Exercise prompt »
Copy each line below that includes "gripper".

>>

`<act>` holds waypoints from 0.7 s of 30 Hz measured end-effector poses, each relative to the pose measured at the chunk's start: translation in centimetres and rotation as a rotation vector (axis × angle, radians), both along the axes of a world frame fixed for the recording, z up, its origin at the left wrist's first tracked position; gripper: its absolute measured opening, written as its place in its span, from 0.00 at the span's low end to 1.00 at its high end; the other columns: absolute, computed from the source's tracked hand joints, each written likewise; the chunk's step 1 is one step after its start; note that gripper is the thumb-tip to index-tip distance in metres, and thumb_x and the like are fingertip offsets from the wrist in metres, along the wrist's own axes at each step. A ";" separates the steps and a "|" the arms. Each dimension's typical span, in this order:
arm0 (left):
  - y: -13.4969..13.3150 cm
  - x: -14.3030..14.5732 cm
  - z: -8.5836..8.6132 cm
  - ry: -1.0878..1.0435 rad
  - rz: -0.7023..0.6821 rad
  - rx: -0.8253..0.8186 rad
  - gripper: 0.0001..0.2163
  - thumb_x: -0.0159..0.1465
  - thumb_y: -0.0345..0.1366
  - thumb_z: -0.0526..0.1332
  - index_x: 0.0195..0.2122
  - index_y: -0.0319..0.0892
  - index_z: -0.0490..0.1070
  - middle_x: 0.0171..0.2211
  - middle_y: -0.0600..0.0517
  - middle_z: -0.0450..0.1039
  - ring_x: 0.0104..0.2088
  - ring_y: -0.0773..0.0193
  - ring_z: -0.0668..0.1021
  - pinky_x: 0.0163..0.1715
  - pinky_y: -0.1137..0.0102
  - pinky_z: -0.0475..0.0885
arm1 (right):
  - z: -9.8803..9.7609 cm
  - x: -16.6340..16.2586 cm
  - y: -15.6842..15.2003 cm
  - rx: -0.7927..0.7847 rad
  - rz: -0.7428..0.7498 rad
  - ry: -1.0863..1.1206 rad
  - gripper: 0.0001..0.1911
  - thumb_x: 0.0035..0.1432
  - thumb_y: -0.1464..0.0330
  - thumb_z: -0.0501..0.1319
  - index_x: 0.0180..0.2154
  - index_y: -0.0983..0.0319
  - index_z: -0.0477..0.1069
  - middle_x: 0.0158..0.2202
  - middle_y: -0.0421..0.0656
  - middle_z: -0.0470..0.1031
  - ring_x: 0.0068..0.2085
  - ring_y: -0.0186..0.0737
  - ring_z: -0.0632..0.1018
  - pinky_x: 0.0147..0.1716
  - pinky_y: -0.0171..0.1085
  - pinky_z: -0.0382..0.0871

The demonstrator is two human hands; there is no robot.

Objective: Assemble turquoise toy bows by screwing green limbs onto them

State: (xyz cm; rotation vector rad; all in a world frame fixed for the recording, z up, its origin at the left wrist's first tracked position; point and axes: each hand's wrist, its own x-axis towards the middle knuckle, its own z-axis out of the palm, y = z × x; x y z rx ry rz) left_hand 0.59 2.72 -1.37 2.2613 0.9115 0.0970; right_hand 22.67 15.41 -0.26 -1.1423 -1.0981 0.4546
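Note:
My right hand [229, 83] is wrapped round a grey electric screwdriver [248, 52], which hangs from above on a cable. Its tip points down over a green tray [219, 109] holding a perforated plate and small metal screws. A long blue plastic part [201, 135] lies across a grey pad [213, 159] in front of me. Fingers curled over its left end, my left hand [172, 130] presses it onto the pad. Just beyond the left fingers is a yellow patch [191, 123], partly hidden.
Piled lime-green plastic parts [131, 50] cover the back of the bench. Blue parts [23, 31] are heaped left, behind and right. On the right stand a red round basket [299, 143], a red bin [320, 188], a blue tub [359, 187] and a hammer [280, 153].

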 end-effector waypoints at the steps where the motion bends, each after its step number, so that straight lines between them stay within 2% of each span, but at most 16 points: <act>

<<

Result »
`<act>` holds waypoints from 0.7 s of 30 Hz measured end-effector poses, each relative to the pose measured at the chunk's start: translation in centimetres and rotation as a rotation vector (axis × angle, radians), both along the axes of a world frame fixed for the recording, z up, its origin at the left wrist's first tracked position; gripper: its absolute measured opening, written as its place in its span, from 0.00 at the span's low end to 1.00 at its high end; the other columns: absolute, computed from the source's tracked hand joints, each written likewise; the chunk's step 1 is one step after its start; note that gripper is the thumb-tip to index-tip distance in metres, and thumb_x and the like are fingertip offsets from the wrist in metres, along the wrist's own axes at each step. A ";" separates the steps and a "|" the arms. Each dimension's typical span, in this order:
  - gripper: 0.0001..0.2163
  - gripper: 0.0001..0.1911

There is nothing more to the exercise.